崔宝珠静静地听着,脸上的血色一点点褪去。

她先前只觉头晕乏力,以为真是酒喝多了的缘故。

此刻听文娘这么一说,那些模糊的片段,那些被人刻意忽略的细节,都清晰地串联起来。

“后来呢?”

文娘深吸一口气,稳了稳心神,才继续道:“就在姑娘您被带回院子后不久,老夫人……老夫人带着人,去了暖香坞。”

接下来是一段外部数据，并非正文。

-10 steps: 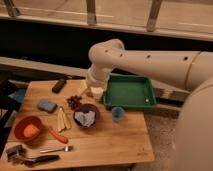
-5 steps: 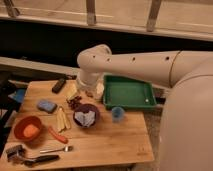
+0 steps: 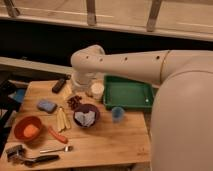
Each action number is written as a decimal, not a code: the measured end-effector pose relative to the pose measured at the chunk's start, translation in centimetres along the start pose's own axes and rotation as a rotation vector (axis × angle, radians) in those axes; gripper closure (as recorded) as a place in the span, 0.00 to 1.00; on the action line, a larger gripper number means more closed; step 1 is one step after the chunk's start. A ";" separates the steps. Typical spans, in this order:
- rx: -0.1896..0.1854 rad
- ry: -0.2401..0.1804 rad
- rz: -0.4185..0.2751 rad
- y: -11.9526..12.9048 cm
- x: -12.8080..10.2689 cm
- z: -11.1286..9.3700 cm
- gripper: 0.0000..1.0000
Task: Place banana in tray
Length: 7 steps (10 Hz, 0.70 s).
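The banana (image 3: 61,119) lies as slim pale-yellow pieces on the wooden table (image 3: 105,142), just left of the dark purple bowl (image 3: 86,115). The green tray (image 3: 127,95) sits at the back right of the table, and its floor looks bare. My gripper (image 3: 71,91) hangs under the white wrist near the table's back left. It is above the dark red fruit (image 3: 75,101), behind the banana and well left of the tray. It is not touching the banana.
A white cup (image 3: 97,90) stands at the tray's left rim, a small blue cup (image 3: 118,114) in front of the tray. On the left are an orange bowl (image 3: 28,128), an orange-red stick (image 3: 56,134), a blue sponge (image 3: 47,105) and a black remote (image 3: 60,85). Utensils (image 3: 35,156) lie at the front left.
My arm has swung left, from beside the tray's left edge to above the table's back left. The gripper is now nearer the banana. The objects have not moved.
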 end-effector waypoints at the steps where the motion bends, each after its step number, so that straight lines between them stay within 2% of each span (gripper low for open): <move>1: -0.011 0.002 -0.031 1.8 -1.1 0.9 0.20; 4: -0.052 0.017 -0.110 6.9 -3.5 3.7 0.20; 7: -0.104 0.053 -0.163 9.7 -4.1 6.7 0.20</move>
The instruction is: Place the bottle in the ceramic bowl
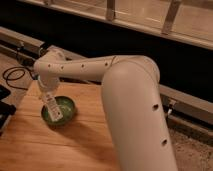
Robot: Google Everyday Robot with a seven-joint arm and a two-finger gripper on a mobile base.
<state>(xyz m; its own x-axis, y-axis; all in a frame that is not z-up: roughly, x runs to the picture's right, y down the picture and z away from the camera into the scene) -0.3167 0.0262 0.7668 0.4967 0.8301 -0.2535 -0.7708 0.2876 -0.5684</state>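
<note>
The camera view shows one gripper (48,95) above the back left part of the wooden counter (75,142), its jaws pinching one bottle (53,108), which hangs tilted over the one ceramic bowl (66,111).
</note>
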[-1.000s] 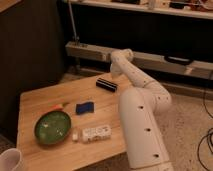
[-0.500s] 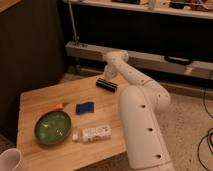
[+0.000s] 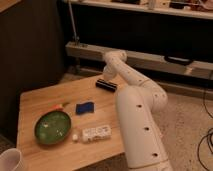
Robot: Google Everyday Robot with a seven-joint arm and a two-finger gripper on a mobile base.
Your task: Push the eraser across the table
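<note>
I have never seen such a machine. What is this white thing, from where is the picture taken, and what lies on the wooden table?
The white thing is a robot arm. Its gripper is at the far end, low over the table, just behind the black eraser. There is only one camera view; it looks down from beside the arm. Also on the table: a blue pad, a green bowl, a white packet and a small orange thing. A white cup shows at the bottom left.
</note>
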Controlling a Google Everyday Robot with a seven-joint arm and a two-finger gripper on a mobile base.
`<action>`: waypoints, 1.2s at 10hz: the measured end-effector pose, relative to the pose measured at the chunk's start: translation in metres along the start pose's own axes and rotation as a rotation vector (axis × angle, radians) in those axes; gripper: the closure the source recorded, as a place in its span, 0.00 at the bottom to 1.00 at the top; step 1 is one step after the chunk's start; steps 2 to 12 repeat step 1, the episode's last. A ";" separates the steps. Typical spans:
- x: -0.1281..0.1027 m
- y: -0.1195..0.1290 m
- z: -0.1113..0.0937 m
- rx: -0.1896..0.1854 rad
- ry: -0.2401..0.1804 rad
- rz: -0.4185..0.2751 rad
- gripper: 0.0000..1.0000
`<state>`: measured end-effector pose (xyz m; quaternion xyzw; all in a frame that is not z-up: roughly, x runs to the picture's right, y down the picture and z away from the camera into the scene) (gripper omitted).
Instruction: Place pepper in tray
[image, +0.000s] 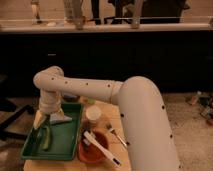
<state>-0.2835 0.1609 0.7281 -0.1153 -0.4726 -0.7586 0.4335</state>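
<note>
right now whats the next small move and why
Probably lift the gripper straight up and pull back: the pepper already lies inside the tray, apart from the gripper hanging above the tray's far end.

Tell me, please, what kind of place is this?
Probably a kitchen or café area: a long counter stands behind, and a tray, bowl and cup sit on a table. The gripper hangs over the tray.

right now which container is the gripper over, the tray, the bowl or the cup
The green tray. The gripper hangs above its far end, with the pepper lying inside it. The orange bowl and cup stand off to the side.
</note>
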 end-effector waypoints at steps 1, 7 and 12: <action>0.000 0.000 0.000 0.000 0.000 0.000 0.20; 0.000 0.000 0.000 0.000 0.000 0.000 0.20; 0.000 0.000 0.000 0.000 0.000 0.000 0.20</action>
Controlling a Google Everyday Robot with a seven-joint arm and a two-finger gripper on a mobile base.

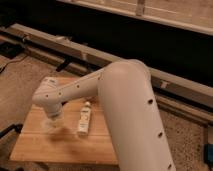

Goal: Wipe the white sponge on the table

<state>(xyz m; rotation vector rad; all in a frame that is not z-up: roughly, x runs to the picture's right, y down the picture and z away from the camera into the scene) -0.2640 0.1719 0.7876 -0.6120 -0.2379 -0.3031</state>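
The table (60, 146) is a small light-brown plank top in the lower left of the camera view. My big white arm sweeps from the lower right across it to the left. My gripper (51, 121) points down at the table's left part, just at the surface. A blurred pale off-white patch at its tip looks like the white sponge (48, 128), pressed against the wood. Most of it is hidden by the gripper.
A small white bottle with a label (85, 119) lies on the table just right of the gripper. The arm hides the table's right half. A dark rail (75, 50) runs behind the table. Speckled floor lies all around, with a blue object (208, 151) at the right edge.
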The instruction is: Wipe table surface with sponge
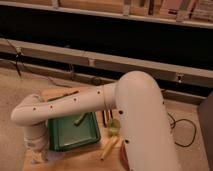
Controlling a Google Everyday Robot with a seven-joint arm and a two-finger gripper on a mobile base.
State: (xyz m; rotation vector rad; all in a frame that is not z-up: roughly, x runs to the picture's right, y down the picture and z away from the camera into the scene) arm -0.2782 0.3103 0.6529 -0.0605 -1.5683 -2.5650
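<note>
The gripper (40, 149) is low at the near-left corner of the green tray (72, 132), at the end of the white arm (75, 102) that reaches across the tray from the right. Whether it is open or closed on anything I cannot tell, because the wrist hides it. The sponge (46, 156), a small soft pale grey-blue pad with a yellowish part, sits right at the gripper, just in front of the tray's left corner, on the bench (85, 159). The step in hand looks like the wiping stroke itself. To do it well, the sponge should be pressed flat with light, even force, so that its soft body spreads rather than folds. It should then be drawn along the plank grain over the bare strip in front of the tray, stopping short of the tray's raised rim so the smooth, hard tray is not shoved. A long yellow stick-like item (109, 147) lies slanted off the tray's near-right corner, and a small pale-green rounded object (114, 127) sits just right of the tray. Both look light and would probably slide if swept. The wood is light brown and matt.
</note>
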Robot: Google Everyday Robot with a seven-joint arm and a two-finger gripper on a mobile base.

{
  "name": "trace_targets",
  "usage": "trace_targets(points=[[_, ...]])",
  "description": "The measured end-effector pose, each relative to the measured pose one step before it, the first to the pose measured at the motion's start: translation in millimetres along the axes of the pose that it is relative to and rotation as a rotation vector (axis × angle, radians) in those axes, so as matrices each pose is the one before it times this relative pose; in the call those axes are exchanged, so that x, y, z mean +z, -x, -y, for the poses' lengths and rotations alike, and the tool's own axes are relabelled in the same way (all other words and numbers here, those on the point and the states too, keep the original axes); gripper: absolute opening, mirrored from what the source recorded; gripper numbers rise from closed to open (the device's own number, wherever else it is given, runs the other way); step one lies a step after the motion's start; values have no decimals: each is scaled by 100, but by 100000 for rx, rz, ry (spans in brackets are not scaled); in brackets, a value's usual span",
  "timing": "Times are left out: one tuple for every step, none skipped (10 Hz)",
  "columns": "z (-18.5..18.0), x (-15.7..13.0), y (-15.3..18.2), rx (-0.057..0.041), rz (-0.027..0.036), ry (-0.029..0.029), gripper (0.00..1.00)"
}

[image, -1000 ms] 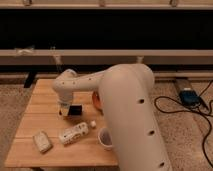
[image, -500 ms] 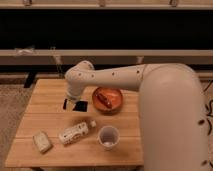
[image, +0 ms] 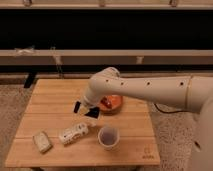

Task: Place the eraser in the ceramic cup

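Observation:
My gripper [image: 85,109] hangs over the middle of the wooden table [image: 50,102], at the end of the white arm that reaches in from the right. It is shut on the black eraser [image: 93,113], which it holds above the tabletop. The white ceramic cup [image: 108,137] stands upright near the table's front edge, below and to the right of the gripper and apart from it. The cup's inside looks dark.
An orange-brown bowl [image: 114,104] with something red in it sits just right of the gripper, partly behind the arm. A white bottle [image: 73,133] lies on its side left of the cup. A pale beige packet [image: 42,141] lies at the front left.
The arm has swung right and a little toward the front, carrying the black eraser from the table's left-middle toward the cup. The other things have not moved on the table.

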Motion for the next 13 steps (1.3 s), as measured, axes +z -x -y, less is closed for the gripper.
trace_targets(points=[[-814, -557, -650, 1687, 1374, -430, 0], [-755, -742, -1224, 2632, 1072, -842, 0], [-397, -356, -659, 1589, 499, -614, 0], [-609, -228, -500, 1532, 549, -341, 0], [-434, -398, -725, 1713, 500, -725, 0], [-372, -555, -881, 2377, 572, -1230, 0], [-259, -210, -287, 855, 377, -411, 0], [-189, -408, -541, 1590, 477, -784, 0], [-78, -379, -399, 1314, 694, -777, 0], [-83, -251, -126, 576, 785, -627, 0], [-12, -198, -86, 213, 438, -474, 0], [-5, -347, 11, 149, 724, -787, 0], [-21, -259, 1, 244, 580, -519, 0]])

她的声音压得更低,带着几分难以启齿的艰涩,“然后……就撞见了……撞见了老爷,和……和吴家那位巧杏姑娘……衣衫不整地在一处。”

崔宝珠的瞳孔猛地一缩,她几乎不敢相信自己的耳朵。

父亲……和吴巧杏?

文娘看着崔宝珠煞白的脸,心疼不已,却还是狠下心继续:“姑娘,您中的药,若非秦娘及时赶到,只怕……只怕被算计的,就是您了。他们……他们是想毁了您的清白,好让您不得不嫁给那个吴宝根!到那时,您便是百口莫辩,只能任由他们摆布了!”

崔宝珠只觉得浑身发冷。

那些她平日里刻意忽略,不愿深思的蛛丝马迹,此刻都串联成了一张巨大的网,向她当头罩下。

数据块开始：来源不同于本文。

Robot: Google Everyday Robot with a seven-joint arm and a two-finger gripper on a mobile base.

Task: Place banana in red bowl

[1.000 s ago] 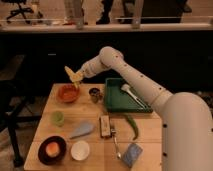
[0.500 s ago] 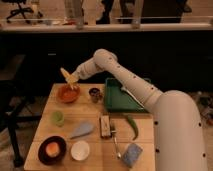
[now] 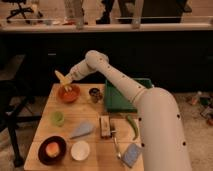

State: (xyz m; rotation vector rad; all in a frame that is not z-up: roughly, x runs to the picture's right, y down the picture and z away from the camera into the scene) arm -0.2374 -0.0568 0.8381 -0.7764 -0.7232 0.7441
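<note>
The red bowl (image 3: 68, 93) sits at the back left of the wooden table (image 3: 95, 115). My gripper (image 3: 66, 80) hangs just above its rim, at the end of the white arm that reaches in from the right. It is shut on the banana (image 3: 62, 77), a small pale-yellow piece that sticks up and to the left from the fingers. The banana is over the bowl and does not touch it.
A green tray (image 3: 120, 97) lies at the back right, a dark cup (image 3: 94, 94) beside the red bowl. Nearer are a green cup (image 3: 57, 117), a maroon bowl with a peach fruit (image 3: 52, 149), a white bowl (image 3: 80, 150), a green pepper (image 3: 132, 126) and a blue sponge (image 3: 131, 154).
The gripper has carried the banana leftward and down, from above the bowl's right side to just over the bowl.
</note>
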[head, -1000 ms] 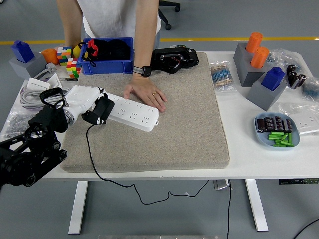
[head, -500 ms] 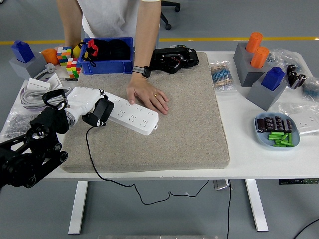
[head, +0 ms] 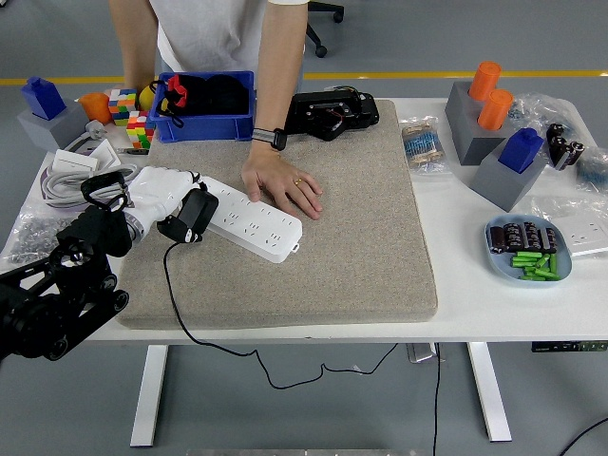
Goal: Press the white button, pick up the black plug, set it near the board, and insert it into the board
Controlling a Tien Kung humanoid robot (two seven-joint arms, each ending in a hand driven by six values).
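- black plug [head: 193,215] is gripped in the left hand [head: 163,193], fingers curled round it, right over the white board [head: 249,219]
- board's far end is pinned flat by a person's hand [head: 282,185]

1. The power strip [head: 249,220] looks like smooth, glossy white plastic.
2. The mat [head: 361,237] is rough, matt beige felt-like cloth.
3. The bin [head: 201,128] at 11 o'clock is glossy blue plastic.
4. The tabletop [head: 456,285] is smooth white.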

祖母对吴家人的过分热情,吴宝根那毫不掩饰的,令人作呕的眼神。

原来,她们竟是存了这样的心思!

原来,在她们眼中,她崔宝珠的清白,她的一生,竟是可以随意拿来算计,随意拿来牺牲的!

“她们……她们怎么敢!”崔宝珠的声音都在发抖,不是因为愤怒,而是因为一种彻骨的寒意和恐惧。

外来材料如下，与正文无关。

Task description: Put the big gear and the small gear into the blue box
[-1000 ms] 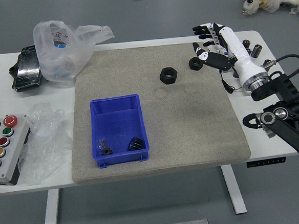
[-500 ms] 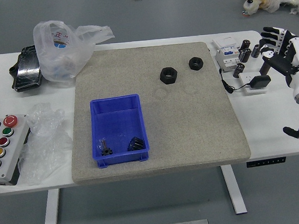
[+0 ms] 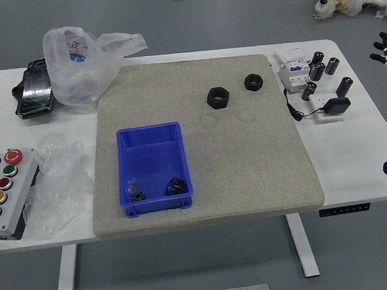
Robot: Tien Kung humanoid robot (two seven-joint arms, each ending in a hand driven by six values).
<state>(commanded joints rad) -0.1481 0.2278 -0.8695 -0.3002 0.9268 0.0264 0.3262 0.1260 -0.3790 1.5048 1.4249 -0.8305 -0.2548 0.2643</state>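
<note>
Gears (image 3: pixel 176 186), two, in blue box (image 3: pixel 151 154)

There was wide room for a hand to pass over the grey-beige mat (image 3: pixel 254 160), right of the blue box (image 3: pixel 159 206). Toward its far side, the larger black ring (image 3: pixel 212 101) and the smaller black ring (image 3: pixel 248 83) stood as obstacles; beyond its right edge, dark cylinders (image 3: pixel 343 87) did.
</note>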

她以为,祖母再不喜欢她,刘湘君再不待见她,她们总归是她的亲人。

她以为,这崔府再冰冷,总归是她的家。

可现在,她才明白,这一切都不过是她的痴心妄想。

“姑娘,您别怕,都过去了,都过去了。”文娘紧紧握住崔宝珠冰凉的手,声音哽咽。

“若不是秦娘……若不是玄之哥哥……”崔宝珠喃喃自语,眼泪毫无预兆地滚落下来。